The Tornado Nature

When everything is a bullet.

Some people in my family were killed decades ago by a tornado in Alabama, and some survived. Those who died, died bad, and the repercussions resonated through three families and several generations of those families. That tragedy will continue to have consequences for the direct and indirect survivors well beyond my experience, and the particular, personal details of that story are not mine to tell. Cathartic as it might be for me, I don’t believe you get to own everything you encounter.

There are some things I can talk about. Growing up in the south gives you a fascination with tornadoes. They are evil in intent and mythic in scale, fickle beasts, revered and feared in an almost spiritual way. As kids, before you really know the destruction they cause, and if you are lucky enough to never really live through one, tornado warnings are exciting. We would huddle in the hallways in school, not-so-secretly thrilled about the suspense we imagined in the air. In almost all cases nothing came of it. A lot of time, resources, and attention are spent warning people in the south about severe weather in general and tornadoes in particular. Watching weather reports, interpreting weather radar — these are regional obsessions when a storm is lurking.

In that storm a decade ago, I was in Birmingham while it passed north. I remember looking out my window in that direction at the line of clouds in the distance, and even though I couldn’t see any funnels, there was a distinctive, disturbing characteristic of colossally severe weather: purple clouds. Not just some kind of very dark blue, but incandescent purple. Electric.

After, I went out with family and friends to deal with some of the damage, in a rural area. That tornado was a jumper, erratic, changing direction and lifting back up into the sky, and coming down again like a hammer. It would tear through a stretch of woods or along a road, then jump, and re-descend a couple miles away.
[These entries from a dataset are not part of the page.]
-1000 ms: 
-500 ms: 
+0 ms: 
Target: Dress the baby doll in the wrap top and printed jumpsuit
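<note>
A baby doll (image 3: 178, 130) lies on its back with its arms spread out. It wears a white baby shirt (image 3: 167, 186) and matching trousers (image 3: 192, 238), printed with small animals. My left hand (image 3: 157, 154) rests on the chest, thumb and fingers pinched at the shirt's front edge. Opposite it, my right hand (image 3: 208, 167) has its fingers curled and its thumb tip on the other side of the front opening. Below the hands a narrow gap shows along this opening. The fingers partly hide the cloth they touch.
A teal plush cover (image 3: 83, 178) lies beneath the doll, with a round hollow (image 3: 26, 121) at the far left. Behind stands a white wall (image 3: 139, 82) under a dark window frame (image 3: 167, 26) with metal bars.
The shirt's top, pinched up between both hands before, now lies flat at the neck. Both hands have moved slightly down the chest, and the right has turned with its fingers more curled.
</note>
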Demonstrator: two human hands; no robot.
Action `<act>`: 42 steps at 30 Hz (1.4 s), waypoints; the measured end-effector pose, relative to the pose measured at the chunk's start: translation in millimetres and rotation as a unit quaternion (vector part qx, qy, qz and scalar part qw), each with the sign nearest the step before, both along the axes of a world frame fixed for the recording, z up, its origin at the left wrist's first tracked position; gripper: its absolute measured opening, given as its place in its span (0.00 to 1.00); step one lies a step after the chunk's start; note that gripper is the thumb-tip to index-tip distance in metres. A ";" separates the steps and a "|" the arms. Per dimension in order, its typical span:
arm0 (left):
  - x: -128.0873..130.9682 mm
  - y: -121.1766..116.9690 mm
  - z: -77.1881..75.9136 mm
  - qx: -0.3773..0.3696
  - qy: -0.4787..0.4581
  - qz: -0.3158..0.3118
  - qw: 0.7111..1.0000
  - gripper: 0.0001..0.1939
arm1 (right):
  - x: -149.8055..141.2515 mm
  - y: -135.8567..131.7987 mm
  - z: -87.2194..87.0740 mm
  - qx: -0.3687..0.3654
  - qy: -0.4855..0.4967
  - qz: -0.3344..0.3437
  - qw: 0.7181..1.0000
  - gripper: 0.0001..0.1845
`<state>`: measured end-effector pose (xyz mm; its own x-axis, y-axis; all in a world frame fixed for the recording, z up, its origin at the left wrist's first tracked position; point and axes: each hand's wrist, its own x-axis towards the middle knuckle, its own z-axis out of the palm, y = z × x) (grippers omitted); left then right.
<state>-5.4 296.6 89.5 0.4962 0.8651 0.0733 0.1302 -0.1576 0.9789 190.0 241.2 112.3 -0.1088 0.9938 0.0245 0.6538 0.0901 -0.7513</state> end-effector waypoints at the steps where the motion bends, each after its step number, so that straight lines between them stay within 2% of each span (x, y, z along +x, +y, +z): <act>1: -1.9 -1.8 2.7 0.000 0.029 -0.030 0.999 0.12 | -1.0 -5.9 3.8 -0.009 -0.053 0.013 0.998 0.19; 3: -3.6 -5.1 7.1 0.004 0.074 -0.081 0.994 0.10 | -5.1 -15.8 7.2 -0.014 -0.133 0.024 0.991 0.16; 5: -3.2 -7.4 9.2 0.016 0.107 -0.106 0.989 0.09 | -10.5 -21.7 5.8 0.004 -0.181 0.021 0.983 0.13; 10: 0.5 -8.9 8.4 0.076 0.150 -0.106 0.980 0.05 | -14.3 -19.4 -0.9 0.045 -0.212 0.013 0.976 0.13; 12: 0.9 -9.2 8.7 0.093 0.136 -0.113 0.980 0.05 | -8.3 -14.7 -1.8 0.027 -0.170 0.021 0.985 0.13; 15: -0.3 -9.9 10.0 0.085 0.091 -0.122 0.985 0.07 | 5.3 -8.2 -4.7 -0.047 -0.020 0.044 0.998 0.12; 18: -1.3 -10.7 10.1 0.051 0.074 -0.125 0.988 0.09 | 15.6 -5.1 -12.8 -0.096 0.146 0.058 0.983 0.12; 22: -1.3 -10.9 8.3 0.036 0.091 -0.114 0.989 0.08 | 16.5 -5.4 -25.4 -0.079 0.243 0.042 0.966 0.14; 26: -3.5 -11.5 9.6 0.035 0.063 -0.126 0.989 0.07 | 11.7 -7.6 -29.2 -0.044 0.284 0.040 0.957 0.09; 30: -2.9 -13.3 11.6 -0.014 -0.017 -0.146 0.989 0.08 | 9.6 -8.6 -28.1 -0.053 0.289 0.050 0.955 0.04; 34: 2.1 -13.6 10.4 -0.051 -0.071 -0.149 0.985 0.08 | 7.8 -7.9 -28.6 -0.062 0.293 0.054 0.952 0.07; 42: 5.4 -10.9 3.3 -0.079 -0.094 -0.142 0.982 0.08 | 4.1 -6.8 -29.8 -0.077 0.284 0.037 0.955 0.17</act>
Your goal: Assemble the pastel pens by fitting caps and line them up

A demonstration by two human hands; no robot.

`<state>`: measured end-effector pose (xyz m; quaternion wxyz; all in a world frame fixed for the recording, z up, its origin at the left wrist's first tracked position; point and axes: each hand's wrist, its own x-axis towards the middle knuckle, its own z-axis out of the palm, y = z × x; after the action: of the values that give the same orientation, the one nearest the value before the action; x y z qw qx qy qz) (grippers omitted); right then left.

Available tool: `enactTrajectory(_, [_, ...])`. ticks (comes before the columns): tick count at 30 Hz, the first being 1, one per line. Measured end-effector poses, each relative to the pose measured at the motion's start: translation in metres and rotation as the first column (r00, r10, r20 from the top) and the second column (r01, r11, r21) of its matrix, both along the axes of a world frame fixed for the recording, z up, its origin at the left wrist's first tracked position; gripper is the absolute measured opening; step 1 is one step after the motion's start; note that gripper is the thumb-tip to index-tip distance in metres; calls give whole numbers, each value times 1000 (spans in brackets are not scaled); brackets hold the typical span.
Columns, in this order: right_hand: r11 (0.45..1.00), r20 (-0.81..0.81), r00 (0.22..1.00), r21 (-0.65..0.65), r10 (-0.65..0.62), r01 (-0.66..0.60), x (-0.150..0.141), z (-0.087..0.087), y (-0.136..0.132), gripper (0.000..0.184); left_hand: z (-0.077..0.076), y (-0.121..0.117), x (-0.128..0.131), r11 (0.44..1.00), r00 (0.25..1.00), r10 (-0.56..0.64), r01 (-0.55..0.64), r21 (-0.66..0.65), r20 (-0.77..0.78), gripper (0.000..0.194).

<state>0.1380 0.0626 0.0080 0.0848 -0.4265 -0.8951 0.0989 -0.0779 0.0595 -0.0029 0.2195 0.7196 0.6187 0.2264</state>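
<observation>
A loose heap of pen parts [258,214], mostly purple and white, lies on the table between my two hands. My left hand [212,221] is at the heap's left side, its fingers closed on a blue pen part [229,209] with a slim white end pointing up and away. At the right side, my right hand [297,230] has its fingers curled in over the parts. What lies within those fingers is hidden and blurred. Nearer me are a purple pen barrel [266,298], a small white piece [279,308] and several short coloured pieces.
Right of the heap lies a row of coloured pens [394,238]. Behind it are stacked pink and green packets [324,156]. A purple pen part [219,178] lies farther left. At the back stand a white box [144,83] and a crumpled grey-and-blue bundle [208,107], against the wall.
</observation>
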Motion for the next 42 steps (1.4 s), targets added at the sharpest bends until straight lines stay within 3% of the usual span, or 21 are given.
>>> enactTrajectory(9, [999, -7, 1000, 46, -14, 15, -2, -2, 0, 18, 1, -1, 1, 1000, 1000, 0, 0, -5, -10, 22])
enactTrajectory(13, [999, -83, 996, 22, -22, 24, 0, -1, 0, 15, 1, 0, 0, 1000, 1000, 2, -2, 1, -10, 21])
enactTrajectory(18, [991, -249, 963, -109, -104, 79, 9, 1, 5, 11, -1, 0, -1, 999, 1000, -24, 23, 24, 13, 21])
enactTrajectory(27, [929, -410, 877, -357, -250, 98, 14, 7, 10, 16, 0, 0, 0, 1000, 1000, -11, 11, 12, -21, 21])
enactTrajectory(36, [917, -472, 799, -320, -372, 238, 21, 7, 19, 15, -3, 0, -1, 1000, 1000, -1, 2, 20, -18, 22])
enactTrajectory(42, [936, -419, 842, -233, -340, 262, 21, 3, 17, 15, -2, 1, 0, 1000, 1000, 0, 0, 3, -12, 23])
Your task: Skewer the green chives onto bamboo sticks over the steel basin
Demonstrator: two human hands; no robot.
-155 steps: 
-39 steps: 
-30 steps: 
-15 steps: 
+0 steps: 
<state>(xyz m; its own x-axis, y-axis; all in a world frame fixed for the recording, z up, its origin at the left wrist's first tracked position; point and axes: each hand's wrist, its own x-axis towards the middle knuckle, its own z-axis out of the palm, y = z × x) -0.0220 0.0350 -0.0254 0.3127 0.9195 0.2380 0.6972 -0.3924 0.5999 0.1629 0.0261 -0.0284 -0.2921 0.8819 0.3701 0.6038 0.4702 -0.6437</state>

I’m not sure that mattered much when it came to people escaping. Many had no idea a storm was coming. For some who did, it made no difference. One report I remember from the aftermath news came from a man in a very small town that was mostly erased by the tornado. He told the paper how his neighbor, an elderly man living alone, was always paranoid about tornadoes. The old man was partly disabled, so the neighbor would check on him whenever there was a storm. He did this as the tornado approached the town. The old man was terrified, inconsolable. When it became obvious that a real tornado was coming, the neighbor realized he had to get back to his house to see to his own family. He tried to bring the old man, but he wouldn’t come. Finally the neighbor got the old man into a closet for some protection. Even though he wouldn’t leave, the old man pleaded with the neighbor to stay. But the neighbor had to go. The tornado came and spared the neighbor’s house, but the old man’s was reduced to kindling, scraped down to the bare foundations. The old man was dead. The thing that frightened him most in the world had killed him.

Tornado winds are strong beyond anything we imagine air to be capable of. The Fujita Scale (and the newer Enhanced Fujita Scale) are levels that at first glance are based on increasing wind speed. But that’s just a guess—a symptom. The Fujita Scale is a scale of damage, a measure of destruction after the fact, with the wind speed just what we imagine might have done the destroying. Tornadoes at the F4 level and up are strong enough to peel pavement off highways. But it’s almost academic trying to classify tornadoes after a certain point, because the destruction is so total that it’s very hard to tell if, say, that car was just flipped over and crushed, or flipped over and thrown into a building, then thrown somewhere else. Try filling up a garbage bag with wineglasses and throwing it across the room, then dumping them out. Would someone who saw the broken glasses know if they’d been thrown, or just dropped on the floor? Or stepped on?

At those high levels of strength, you may not survive a tornado even if you’re not picked up or crushed, because everything becomes a bullet. The cliche of straws being punched through trees is not a joke. The winds drive walls of shrapnel as deadly as any IED. When I was cleaning up after that tornado, I saw a half-smashed cinderblock building with lots of irregular, broken bricks along one face. But they weren’t bricks—they were car batteries embedded in the wall.

It’s hard to wrap your head around storms like this because there is so little we can do about them. There is no such thing as a tornado-proof building, at least not aboveground. I think that’s why tornadoes are so strong and scary, psychologically. We’ve learned all we’re ever going to learn about surviving them, and for some, it wasn’t enough and never will be.

Originally posted on Tumblr, 4/28/2011.